### MATERIAL PROVIDED
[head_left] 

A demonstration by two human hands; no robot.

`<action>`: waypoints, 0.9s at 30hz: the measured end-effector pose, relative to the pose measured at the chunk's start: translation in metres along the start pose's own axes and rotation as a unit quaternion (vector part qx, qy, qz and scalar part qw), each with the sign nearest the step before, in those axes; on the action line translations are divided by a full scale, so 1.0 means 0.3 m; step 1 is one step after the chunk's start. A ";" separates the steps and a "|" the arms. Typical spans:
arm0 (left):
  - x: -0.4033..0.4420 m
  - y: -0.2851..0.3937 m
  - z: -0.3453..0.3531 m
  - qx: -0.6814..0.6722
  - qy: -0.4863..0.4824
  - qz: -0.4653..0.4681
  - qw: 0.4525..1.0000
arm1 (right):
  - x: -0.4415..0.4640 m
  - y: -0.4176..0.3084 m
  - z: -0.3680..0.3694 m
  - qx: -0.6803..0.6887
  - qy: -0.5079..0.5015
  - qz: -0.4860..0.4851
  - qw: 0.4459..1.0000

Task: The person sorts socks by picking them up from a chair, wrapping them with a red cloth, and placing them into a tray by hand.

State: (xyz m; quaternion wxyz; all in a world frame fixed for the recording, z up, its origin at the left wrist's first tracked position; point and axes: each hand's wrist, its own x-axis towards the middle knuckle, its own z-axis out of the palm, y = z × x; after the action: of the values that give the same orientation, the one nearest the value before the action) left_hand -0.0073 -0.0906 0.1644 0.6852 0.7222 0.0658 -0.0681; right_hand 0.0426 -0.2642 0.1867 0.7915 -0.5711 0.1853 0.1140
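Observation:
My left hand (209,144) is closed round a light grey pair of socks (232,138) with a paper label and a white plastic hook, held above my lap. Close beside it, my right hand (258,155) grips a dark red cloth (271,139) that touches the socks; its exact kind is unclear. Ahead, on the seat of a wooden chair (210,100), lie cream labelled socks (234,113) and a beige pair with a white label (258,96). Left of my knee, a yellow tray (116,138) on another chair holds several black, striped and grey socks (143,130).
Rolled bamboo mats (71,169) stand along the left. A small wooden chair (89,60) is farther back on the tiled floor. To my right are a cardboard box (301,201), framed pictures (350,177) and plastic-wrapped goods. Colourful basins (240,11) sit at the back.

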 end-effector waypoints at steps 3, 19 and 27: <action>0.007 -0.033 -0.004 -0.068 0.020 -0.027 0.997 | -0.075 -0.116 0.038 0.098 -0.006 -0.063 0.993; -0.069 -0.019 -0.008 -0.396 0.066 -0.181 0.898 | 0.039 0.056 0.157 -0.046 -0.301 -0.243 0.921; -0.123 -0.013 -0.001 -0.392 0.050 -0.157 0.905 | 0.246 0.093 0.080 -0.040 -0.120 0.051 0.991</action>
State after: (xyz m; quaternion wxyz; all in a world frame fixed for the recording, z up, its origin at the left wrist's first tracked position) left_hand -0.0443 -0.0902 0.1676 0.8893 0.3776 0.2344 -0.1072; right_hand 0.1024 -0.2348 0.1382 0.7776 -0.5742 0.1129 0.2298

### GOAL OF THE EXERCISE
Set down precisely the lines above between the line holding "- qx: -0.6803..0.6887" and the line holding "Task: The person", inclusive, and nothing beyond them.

### ANSWER TO THIS TASK
  - qx: -0.6803..0.6887
  - qy: -0.5079..0.5015
  - qz: -0.4860..0.4851
  - qw: 0.4459..1.0000

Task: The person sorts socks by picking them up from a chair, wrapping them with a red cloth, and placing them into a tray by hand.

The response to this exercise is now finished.